++++ DATA EXTRACTS ++++

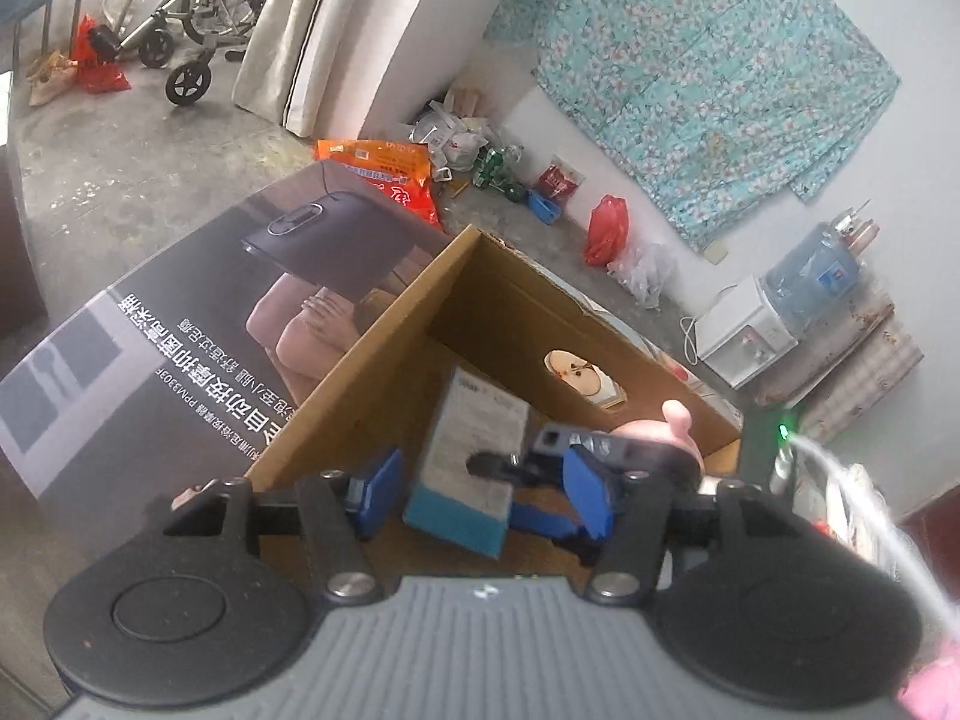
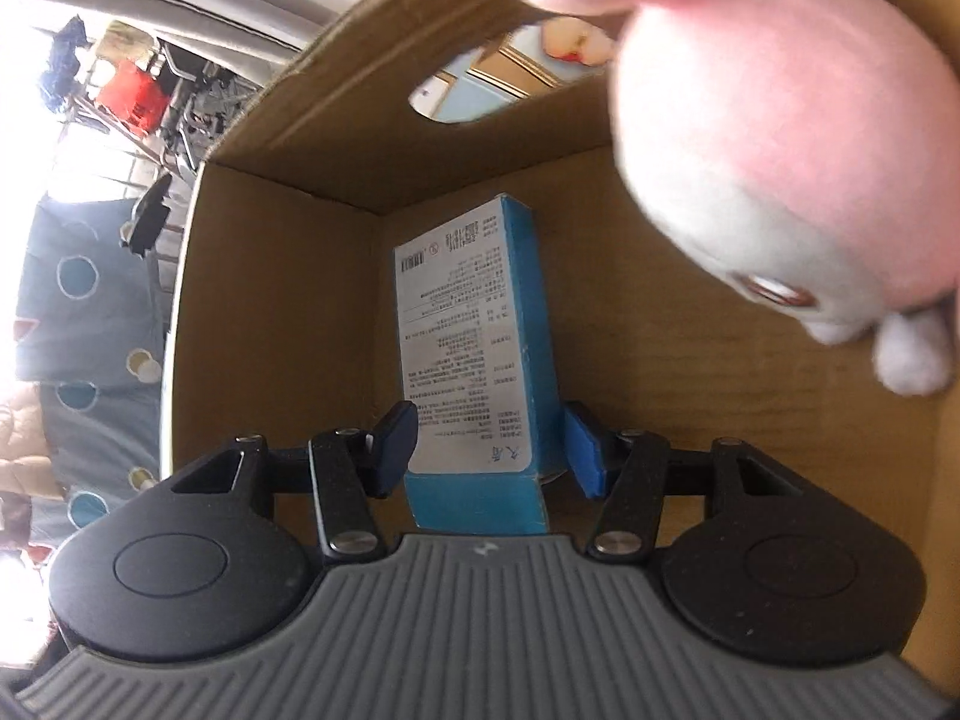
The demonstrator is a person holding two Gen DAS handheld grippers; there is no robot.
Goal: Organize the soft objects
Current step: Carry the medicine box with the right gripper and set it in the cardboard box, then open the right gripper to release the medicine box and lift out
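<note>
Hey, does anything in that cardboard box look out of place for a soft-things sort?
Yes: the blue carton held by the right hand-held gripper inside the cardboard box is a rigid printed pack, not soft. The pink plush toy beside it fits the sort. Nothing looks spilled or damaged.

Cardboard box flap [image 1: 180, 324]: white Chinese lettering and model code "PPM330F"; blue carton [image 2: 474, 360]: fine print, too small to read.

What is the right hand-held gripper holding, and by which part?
The right hand-held gripper holds the blue carton by its near end, pads on its narrow sides.
</note>
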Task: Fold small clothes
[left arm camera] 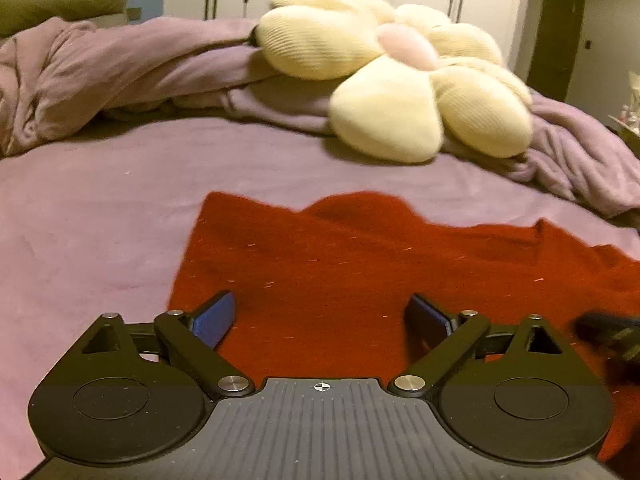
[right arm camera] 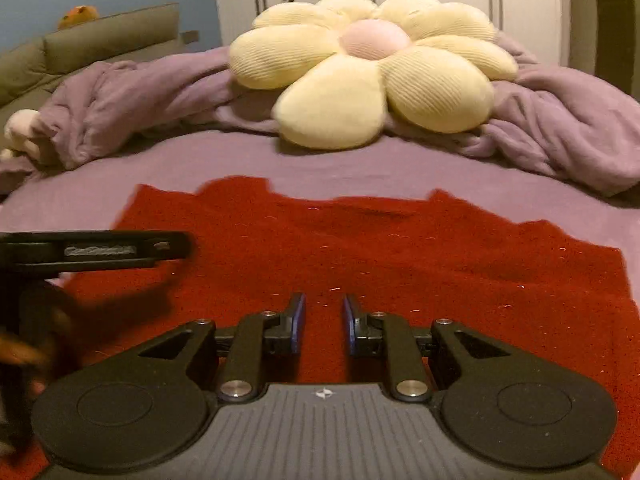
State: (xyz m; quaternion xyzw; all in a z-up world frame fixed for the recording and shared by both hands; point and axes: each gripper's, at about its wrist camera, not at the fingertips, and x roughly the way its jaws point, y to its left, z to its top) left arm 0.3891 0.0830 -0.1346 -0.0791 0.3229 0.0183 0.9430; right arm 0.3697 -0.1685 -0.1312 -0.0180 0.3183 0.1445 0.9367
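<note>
Red knit garment [left arm camera: 360,264] lay flat on the mauve bedsheet [left arm camera: 100,208], ready for folding; left gripper [left arm camera: 320,320] gaped wide, empty; right gripper [right arm camera: 323,320] stood narrowly parted, holding nothing.

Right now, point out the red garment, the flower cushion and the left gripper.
red garment [right arm camera: 400,264]: right wrist view, middle of the flat cloth.
flower cushion [right arm camera: 374,38]: right wrist view, its pink centre.
left gripper [left arm camera: 320,320]: left wrist view, midway between the wide-open blue fingertips.
</note>
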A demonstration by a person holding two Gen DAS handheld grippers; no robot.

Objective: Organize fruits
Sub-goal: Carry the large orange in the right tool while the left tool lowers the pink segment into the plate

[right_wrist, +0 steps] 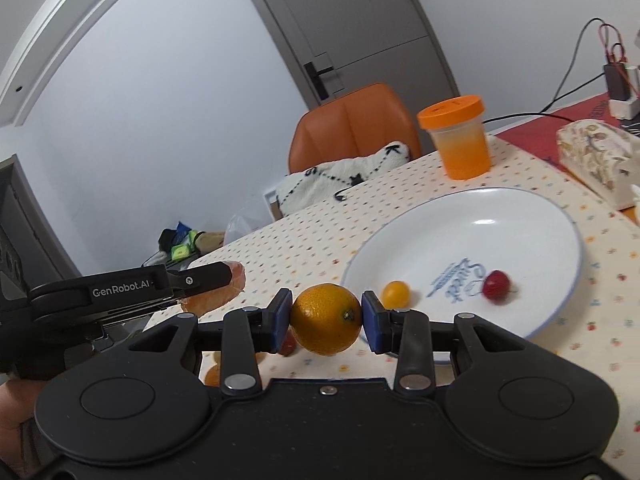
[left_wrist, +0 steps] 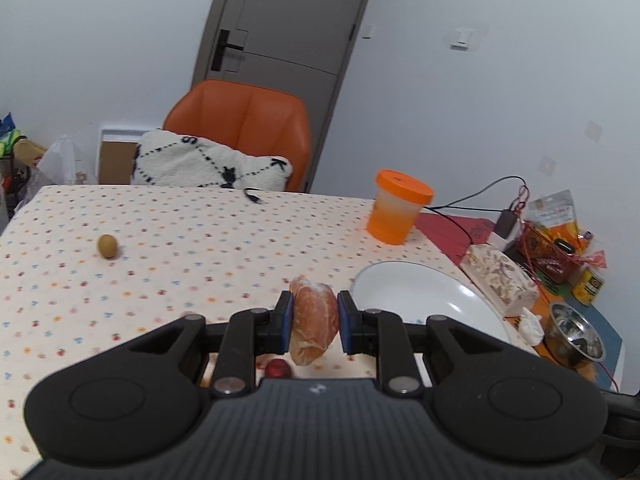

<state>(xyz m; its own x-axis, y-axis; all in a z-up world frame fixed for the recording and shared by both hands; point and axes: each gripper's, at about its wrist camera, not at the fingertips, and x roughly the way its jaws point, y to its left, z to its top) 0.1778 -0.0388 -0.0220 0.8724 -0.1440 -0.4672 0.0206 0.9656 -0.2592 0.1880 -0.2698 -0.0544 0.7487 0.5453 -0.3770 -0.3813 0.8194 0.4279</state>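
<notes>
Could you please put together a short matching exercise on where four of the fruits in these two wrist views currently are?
Things:
1. orange
2. peeled citrus piece
3. strawberry
4. small brown fruit

Places:
A. lying alone on the dotted tablecloth, far from the plate
B. clamped in the left hand-held gripper
C. lying on the white plate
D. clamped in the right hand-held gripper

Pairs: 1-D, 2-B, 3-C, 4-A
</notes>
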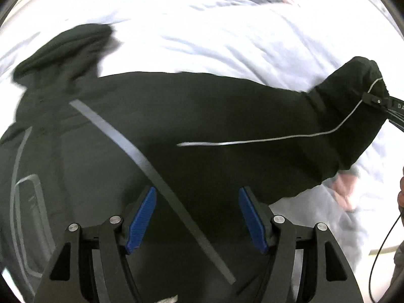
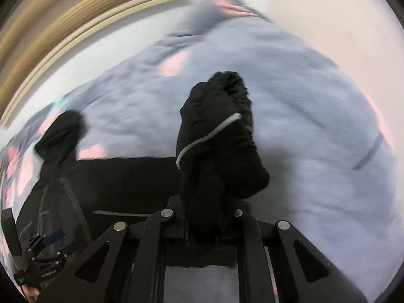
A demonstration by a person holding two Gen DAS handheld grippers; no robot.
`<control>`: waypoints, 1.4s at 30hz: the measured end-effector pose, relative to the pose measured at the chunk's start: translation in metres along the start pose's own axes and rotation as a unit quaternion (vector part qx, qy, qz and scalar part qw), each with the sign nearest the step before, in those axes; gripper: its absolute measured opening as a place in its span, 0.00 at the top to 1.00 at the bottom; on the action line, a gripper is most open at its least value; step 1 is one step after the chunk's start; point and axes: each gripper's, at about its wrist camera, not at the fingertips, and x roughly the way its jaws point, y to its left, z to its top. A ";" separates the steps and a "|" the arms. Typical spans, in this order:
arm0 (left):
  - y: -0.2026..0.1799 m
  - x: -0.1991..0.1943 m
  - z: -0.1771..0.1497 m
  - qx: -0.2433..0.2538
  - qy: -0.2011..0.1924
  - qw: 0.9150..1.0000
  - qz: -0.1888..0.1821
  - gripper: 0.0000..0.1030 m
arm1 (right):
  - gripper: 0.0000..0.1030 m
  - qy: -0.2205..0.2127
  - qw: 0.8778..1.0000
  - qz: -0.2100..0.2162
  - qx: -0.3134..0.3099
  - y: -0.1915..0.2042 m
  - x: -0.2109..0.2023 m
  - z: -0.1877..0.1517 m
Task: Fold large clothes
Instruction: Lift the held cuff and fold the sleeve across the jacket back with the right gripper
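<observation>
A black jacket [image 1: 202,116] with grey stripes lies spread on a pale bed cover [image 1: 227,38]. My left gripper [image 1: 197,192] hangs over its body with the blue pads [image 1: 141,217] wide apart. A grey stripe [image 1: 121,136] runs under the gap and no cloth is pinched. At the far right, the jacket's sleeve [image 1: 353,96] is lifted and drawn out by my right gripper [image 1: 378,101]. In the right wrist view the right gripper [image 2: 202,217] is shut on that bunched sleeve [image 2: 217,131], which hides its fingertips. The left gripper [image 2: 48,240] shows at the lower left.
The bed cover [image 2: 290,101] is pale blue with pink patches and rumpled. A wooden edge [image 2: 50,38] curves along the far left. The jacket's other dark end [image 2: 60,133] lies bunched at the left. A hand [image 1: 401,194] and a thin black cable [image 1: 378,247] sit at the right edge.
</observation>
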 end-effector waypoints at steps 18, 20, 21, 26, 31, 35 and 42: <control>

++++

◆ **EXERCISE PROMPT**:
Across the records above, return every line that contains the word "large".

◆ **SOLUTION TO THIS EXERCISE**:
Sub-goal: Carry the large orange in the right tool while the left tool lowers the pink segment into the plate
Task: Fold large clothes

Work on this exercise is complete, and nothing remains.